▶ REQUIRED ACTION: The whole listing, apart from its images, should be restated word for word.

----- DATASET CONTENT

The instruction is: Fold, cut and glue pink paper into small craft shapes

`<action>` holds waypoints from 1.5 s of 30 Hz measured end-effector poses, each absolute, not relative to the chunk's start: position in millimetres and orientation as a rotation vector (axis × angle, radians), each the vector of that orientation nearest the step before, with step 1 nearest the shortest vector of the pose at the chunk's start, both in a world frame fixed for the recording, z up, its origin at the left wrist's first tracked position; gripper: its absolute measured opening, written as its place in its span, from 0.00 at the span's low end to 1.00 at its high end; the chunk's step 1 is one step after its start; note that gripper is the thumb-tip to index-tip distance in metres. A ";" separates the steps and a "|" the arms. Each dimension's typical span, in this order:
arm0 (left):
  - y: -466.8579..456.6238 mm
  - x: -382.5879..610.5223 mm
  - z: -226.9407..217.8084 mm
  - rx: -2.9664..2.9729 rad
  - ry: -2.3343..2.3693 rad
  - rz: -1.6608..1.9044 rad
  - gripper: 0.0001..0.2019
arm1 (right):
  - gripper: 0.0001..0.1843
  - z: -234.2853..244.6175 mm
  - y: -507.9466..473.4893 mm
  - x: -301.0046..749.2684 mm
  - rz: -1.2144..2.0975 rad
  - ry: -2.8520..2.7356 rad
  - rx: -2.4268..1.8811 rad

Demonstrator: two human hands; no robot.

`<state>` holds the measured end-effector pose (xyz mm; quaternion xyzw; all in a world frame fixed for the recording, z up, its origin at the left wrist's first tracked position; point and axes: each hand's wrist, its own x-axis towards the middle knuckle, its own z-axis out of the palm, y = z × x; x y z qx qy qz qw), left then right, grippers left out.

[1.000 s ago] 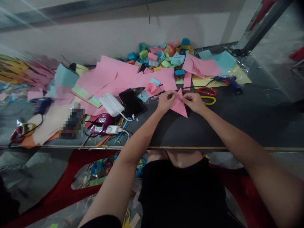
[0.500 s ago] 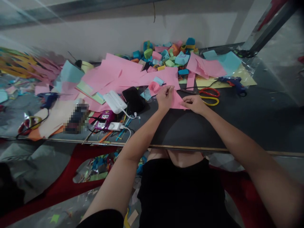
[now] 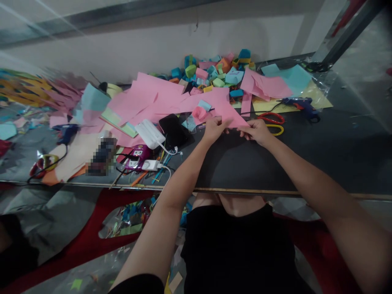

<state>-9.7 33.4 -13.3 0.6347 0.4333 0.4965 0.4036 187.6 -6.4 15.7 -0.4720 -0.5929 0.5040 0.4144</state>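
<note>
A piece of pink paper [image 3: 234, 119] is stretched between my two hands, just above the dark table [image 3: 245, 163]. My left hand [image 3: 216, 128] pinches its near left part, thumb on top. At the right corner, my right hand [image 3: 255, 131] grips it between thumb and fingers. Scissors [image 3: 276, 118] with a red and a yellow handle loop lie right beside my right hand, their blades partly hidden. Close to my left hand are a crumpled pink paper piece [image 3: 199, 113] and a small light blue piece [image 3: 204, 105].
Pink sheets [image 3: 147, 96] and a heap of small coloured paper shapes [image 3: 214, 71] lie along the back. A blue glue gun [image 3: 301, 105] rests at the right. To the left are a black phone [image 3: 173, 128], a white power bank [image 3: 150, 134] and a purple power strip [image 3: 137, 157].
The pink paper has been raised and turned, its lower edge now higher. My left hand has moved down onto its near edge, and my right hand has shifted slightly right.
</note>
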 end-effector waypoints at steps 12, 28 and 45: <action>2.6 12.2 20.8 1.290 1.110 1.083 0.12 | 0.13 7.4 -10.5 195.1 -0.247 -2.080 -1.076; 0.2 14.6 13.0 1.262 1.060 1.060 0.39 | 0.11 13.4 -10.2 194.2 -0.134 -2.159 -1.060; 6.8 -10.8 6.7 2.707 1.074 1.254 0.14 | 0.13 10.7 -0.4 198.4 -0.141 -2.065 -1.033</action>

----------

▶ SOLUTION TO THIS EXERCISE:
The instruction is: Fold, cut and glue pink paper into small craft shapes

`<action>` holds waypoints from 1.5 s of 30 Hz measured end-effector poses, each absolute, not relative to the chunk's start: position in millimetres and orientation as a rotation vector (axis × angle, radians), each the vector of that orientation nearest the step before, with step 1 nearest the shortest vector of the pose at the chunk's start, both in a world frame fixed for the recording, z up, its origin at the left wrist's first tracked position; gripper: its absolute measured opening, written as its place in its span, from 0.00 at the span's low end to 1.00 at its high end; the chunk's step 1 is one step after its start; note that gripper is the thumb-tip to index-tip distance in metres. A ";" separates the steps and a "|" the arms. Each dimension's typical span, in this order:
arm0 (left):
  - y: -466.8579..456.6238 mm
  - x: -382.5879..610.5223 mm
  - z: -226.9407..217.8084 mm
  - rx: -2.9664..2.9729 rad
  - ry: -2.3343..2.3693 rad
  - rz: -1.6608..1.9044 rad
  - gripper: 0.0001..0.2019
arm1 (right):
  - gripper: 0.0001..0.1843
  - z: -234.2853..244.6175 mm
  - y: -507.9466..473.4893 mm
  - x: -301.0046..749.2684 mm
  - rz: -1.2144..2.0975 rad
  - ry: -2.8520..2.7356 rad
  - rx: -2.4268..1.8811 rad

Demonstrator: two human hands; no robot.

`<state>` holds the measured end-effector pose (xyz mm; quaternion xyzw; all in a world frame fixed for the recording, z up, its origin at the left wrist's first tracked position; point and axes: each hand's wrist, its own x-axis towards the middle knuckle, its own z-axis out of the palm, y = z × x; x y z qx qy qz qw), left then right, grippers left out.

[1.000 s ago] 
[0.500 s ago] 
[now] 

<state>-9.7 33.4 -13.3 0.6347 0.4333 0.4965 0.4036 187.6 -6.4 15.7 -0.4720 -0.5929 0.5040 0.4144</state>
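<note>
A piece of pink paper [image 3: 234, 119] is stretched between my two hands, just above the dark table [image 3: 245, 163]. My left hand [image 3: 216, 128] pinches its near left part, thumb on top. At the right corner, my right hand [image 3: 255, 131] grips it between thumb and fingers. Scissors [image 3: 276, 118] with a red and a yellow handle loop lie right beside my right hand, their blades partly hidden. Close to my left hand are a crumpled pink paper piece [image 3: 199, 113] and a small light blue piece [image 3: 204, 105].
Pink sheets [image 3: 147, 96] and a heap of small coloured paper shapes [image 3: 214, 71] lie along the back. A blue glue gun [image 3: 301, 105] rests at the right. To the left are a black phone [image 3: 173, 128], a white power bank [image 3: 150, 134] and a purple power strip [image 3: 137, 157].
The pink paper has been raised and turned, its lower edge now higher. My left hand has moved down onto its near edge, and my right hand has shifted slightly right.
</note>
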 end-effector waypoints at steps 12, 28 and 45: <action>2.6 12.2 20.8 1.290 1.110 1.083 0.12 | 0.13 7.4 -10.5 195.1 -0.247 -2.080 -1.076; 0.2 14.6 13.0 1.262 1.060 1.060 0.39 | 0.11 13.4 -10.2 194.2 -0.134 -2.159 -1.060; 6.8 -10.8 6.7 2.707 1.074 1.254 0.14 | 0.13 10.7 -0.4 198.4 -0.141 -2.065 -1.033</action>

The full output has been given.